Se percató de que el espasmo de frío con el que le había atacado Baryoi aún le dolía y le hacía temblar.

—Sin duda no me habría impuesto sin vuestra ayuda —dijo—. En verdad esperaba que no lo averiguara.

—Entonces no haber estampado tu firma en aquel documento —contestó Belsamez—. Supongo que imaginabas estar ocultando algunas irregularidades, pero en realidad estabas atrayendo sus sospechas hacia ti. Bueno, todo ha ido bien, no hay que preocuparse.

Iprindor se giró para contemplar la figura aún humeante de Baryoi.

—Eso hasta que despierte o alguien lo encuentre.

—Si lo ocultas bien, nadie lo hará, y cuando tengas tiempo, podrás tratar de buscar el talismán en el que guarda su fuerza vital y enviarlo así a su descanso eterno.

—Está bien, entretanto deberé confiarlo todo a un pequeño ardid.

—Para el que te has preparado convenientemente, y como patrona de los impostores te aseguro que funcionará, aunque sólo sea porque permite ver a la gente lo que desea. —Belsamez sonrió—. ¡Así que alégrate!

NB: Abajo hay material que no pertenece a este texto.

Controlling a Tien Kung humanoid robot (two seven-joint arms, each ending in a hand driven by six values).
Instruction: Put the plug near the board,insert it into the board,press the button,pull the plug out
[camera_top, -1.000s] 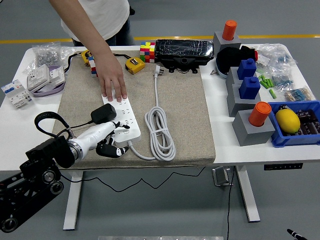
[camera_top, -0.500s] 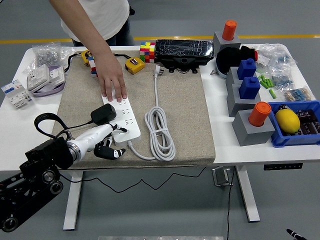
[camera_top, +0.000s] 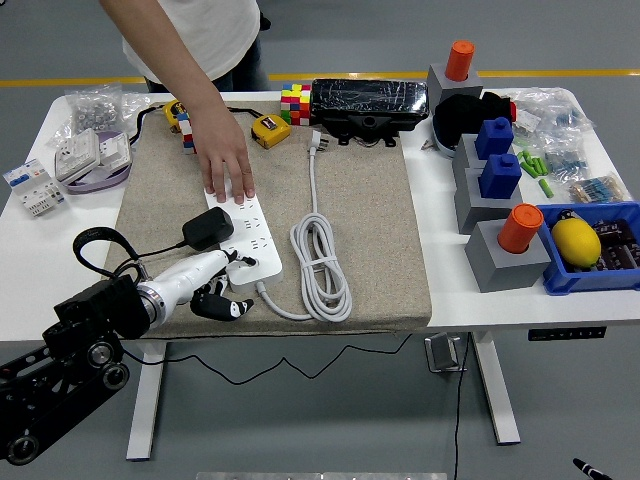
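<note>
Head view

Left hand: you are watching the robot's left hand (camera_top: 208, 283) reaching in from the lower left over the near end of the power strip (camera_top: 243, 233); one pale finger is stretching to the strip's near corner while the dark fingers are curling beneath it, gripping nothing you can make out.

Right hand: it is not showing anywhere.

Black plug: the black plug (camera_top: 207, 228) is sitting on the strip's left side, just above the robot's hand; you cannot tell whether it is fully seated.

Power strip: it is lying on the grey mat (camera_top: 380, 215), its white cable (camera_top: 318, 262) coiling just to the right.

White plug: the cable's white plug (camera_top: 313, 143) is lying near the mat's far edge, well apart from the strip.

Person: a person's hand (camera_top: 226, 163) is pressing flat on the strip's far end.

Surroundings: a colour cube (camera_top: 294, 103) and a black box (camera_top: 368, 101) are sitting at the far side; a blue bin (camera_top: 590, 277) holding a lemon (camera_top: 575, 241) is standing at the right.
</note>
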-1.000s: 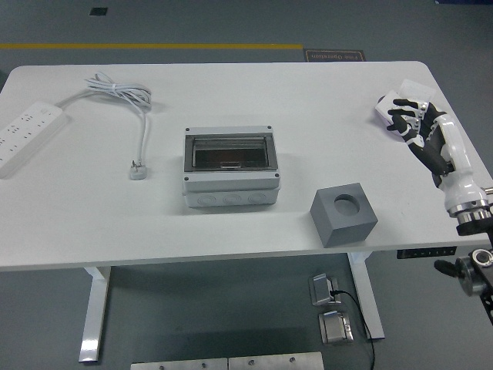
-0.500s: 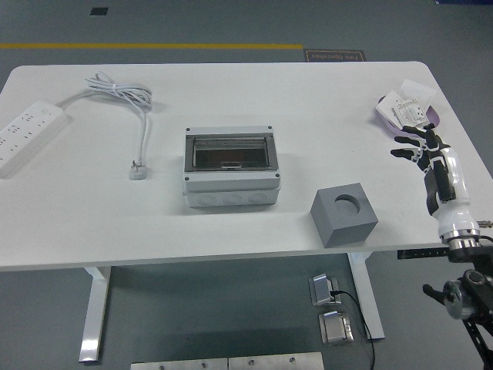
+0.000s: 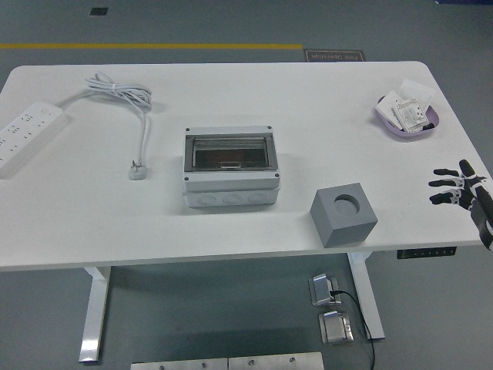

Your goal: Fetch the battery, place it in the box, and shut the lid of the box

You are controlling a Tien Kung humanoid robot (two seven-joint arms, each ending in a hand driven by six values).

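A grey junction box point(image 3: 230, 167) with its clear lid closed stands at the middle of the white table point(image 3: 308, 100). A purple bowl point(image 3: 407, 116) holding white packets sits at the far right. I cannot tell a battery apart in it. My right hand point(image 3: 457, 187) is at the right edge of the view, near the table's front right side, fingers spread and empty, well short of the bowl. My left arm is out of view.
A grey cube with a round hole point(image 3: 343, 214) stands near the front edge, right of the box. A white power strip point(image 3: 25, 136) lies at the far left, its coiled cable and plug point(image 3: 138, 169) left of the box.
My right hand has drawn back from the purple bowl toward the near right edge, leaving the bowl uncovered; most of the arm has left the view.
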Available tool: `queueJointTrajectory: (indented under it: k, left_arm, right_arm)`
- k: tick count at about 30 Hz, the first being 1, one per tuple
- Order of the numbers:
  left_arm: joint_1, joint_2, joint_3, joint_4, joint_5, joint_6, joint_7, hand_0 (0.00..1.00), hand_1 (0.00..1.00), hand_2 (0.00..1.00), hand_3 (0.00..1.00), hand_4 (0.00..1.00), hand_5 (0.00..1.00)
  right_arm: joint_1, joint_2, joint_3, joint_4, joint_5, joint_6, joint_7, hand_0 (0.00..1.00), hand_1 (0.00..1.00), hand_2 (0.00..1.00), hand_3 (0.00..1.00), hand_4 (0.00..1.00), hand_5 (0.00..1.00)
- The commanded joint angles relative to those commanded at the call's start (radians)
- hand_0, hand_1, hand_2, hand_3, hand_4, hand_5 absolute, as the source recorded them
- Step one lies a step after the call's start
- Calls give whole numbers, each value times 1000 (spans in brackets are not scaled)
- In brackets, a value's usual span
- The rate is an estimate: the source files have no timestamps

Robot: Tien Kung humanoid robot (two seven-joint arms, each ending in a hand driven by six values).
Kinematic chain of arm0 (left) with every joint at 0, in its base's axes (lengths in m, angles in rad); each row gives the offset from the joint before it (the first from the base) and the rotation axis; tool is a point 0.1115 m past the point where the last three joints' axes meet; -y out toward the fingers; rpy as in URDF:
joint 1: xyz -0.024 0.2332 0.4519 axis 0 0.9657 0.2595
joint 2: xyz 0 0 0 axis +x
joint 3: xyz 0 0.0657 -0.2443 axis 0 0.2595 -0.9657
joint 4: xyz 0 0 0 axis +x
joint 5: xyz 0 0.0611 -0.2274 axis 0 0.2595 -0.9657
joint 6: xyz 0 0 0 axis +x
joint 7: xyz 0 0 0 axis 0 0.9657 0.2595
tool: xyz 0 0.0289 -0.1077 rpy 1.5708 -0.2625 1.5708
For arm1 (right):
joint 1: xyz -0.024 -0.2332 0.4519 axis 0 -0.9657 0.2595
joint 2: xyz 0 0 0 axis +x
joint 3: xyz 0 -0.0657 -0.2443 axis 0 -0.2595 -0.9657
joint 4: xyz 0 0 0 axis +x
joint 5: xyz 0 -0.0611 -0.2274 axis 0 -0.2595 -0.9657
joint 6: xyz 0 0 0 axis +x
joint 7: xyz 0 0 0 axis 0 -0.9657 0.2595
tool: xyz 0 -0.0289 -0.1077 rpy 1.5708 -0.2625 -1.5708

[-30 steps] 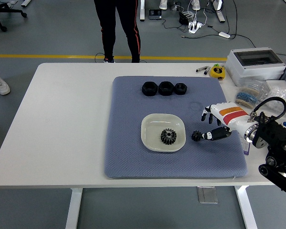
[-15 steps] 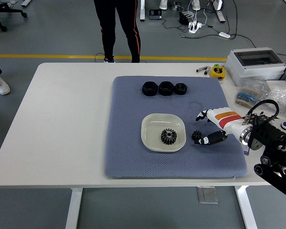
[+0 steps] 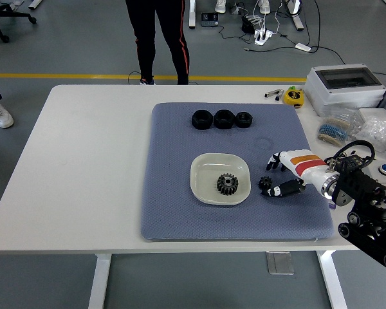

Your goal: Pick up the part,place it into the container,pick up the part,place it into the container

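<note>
Your second part, the small black gear (image 3: 266, 183), lies on the blue-grey mat (image 3: 180, 212) just off the dish's 3 o'clock edge, and the right robot hand (image 3: 278, 175) has closed in on it over the last second: the hand has slid from farther out at 3 o'clock toward the gear and dropped lower, so its dark thumb now touches or nearly touches the gear's outer side while the white fingers (image 3: 272, 162) stay spread above it. The hand is apart, not yet clamped on anything. The cream dish (image 3: 202, 164) has not moved and already holds one larger gear (image 3: 227, 184), so judge the first half of the task done and this as the approach to the second pick. Three black nuts (image 3: 223, 119) sit in a row at the mat's 12 o'clock side, untouched. The bench (image 3: 90, 161) beyond the mat shows nothing else in play, and the left robot hand is out of sight.
</note>
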Motion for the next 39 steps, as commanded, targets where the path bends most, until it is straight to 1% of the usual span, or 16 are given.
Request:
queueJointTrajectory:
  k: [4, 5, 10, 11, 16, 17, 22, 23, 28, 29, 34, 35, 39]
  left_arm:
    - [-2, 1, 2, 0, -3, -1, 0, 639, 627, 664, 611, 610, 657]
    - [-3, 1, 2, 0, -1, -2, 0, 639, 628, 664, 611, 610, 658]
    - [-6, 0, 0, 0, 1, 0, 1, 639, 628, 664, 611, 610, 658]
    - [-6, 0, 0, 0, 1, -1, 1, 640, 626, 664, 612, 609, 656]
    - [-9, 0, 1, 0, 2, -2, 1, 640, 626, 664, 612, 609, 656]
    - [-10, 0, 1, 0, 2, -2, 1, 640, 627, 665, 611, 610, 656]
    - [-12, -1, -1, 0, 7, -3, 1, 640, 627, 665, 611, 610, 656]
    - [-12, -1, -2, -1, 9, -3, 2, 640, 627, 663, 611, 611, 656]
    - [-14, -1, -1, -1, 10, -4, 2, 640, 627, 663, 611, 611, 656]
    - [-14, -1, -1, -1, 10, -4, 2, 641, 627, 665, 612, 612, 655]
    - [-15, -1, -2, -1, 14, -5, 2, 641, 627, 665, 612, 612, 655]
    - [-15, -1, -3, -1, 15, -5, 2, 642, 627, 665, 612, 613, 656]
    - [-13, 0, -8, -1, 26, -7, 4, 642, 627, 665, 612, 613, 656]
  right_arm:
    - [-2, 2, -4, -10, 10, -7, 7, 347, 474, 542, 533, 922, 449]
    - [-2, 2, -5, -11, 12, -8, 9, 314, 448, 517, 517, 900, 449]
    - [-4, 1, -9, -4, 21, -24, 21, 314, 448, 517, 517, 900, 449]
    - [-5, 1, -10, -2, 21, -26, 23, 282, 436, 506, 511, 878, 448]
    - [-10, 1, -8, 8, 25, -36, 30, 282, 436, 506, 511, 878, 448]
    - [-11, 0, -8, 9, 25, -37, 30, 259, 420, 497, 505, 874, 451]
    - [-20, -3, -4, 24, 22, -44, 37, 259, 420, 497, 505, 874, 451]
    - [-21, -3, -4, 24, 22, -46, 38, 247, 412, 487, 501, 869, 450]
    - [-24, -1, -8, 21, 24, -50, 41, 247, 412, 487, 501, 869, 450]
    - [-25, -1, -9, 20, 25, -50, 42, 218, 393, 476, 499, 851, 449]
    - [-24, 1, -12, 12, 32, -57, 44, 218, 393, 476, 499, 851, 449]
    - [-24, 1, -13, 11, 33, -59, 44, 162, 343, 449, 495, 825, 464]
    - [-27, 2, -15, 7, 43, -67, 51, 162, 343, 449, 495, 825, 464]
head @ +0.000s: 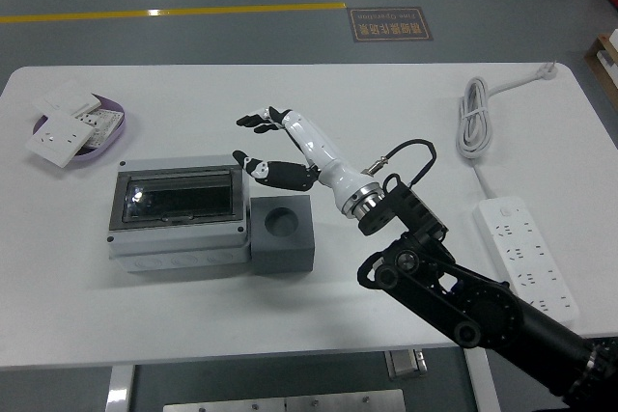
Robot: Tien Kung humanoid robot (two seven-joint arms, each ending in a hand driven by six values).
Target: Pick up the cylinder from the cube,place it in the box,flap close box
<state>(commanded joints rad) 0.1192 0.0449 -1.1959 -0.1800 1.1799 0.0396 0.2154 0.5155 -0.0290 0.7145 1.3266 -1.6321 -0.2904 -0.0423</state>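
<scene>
A grey cube point(282, 233) stands on the white table against the right side of a grey box point(174, 207). The box's clear lid lies flat and shut. The cube's top shows a round grey shape point(281, 220); I cannot tell whether it is the cylinder's end or an empty hole. My right hand point(243, 140) is open with fingers spread and holds nothing. It hovers above the box's back right corner, just behind the cube. The left arm is out of view.
A purple bowl point(116, 129) with white switch plates sits at the far left. A white power strip point(526, 258) and a coiled white cable point(473, 115) lie on the right. My black right forearm point(454, 291) crosses the table's front right.
</scene>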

Me pediste que fomentara tus ambiciones, y quién te lo iba a decir, te lo he puesto en bandeja. Qué gran suerte la tuya, y qué ofensa sería para mí si a pesar de todo eso pierdes el valor.

¿Había él rezado a la Señora de la Locura tiempo atrás, o había acudido ella a él por su propia voluntad? Era extraño, pues no podía recordarlo. Suponía que tampoco importaba demasiado.

Tomó aliento, y expulsó lo peor del frío residual fuera de su cuerpo.

—Perdonadme, señora mía. En absoluto me flaquean las fuerzas. Confío en vos, y os agradezco todo lo que habéis hecho por mí, como ponerme en contacto con Ampolla y todo lo demás.

—Entonces te sugiero que finalices la misión que Baryoi interrumpió. —A su alrededor se agitaba la oscuridad, lo que hacía pensar a Iprindor que estaba desplegando sus alas de bruja. En lugar de ello, Belsamez sencillamente se desvaneció.

Iprindor tomó aliento una segunda vez para tratar de calmarse, y entonces continuó ascendiendo hacia la cima de la montaña, donde cuatro obeliscos negros con tallas de runas yacían dispuestos en los puntos cardinales en torno a la falda del cráter humeante.

Quizá en otro momento alguien podría haber estado allí, disfrutando de la vista, pero no en aquella noche, no cuando los miembros de la corporación querían a todos sus hombres desplegados adecuadamente por la ciudadela. En realidad, todo estaba dispuesto para discurrir de modo favorable. Aquellas columnas poseían encantamientos innatos capaces de frenar el paso a Ampolla a cualquier otro de su clase. No obstante, no obstaculizarían el paso a un maestro mago del propio Hollowfaust.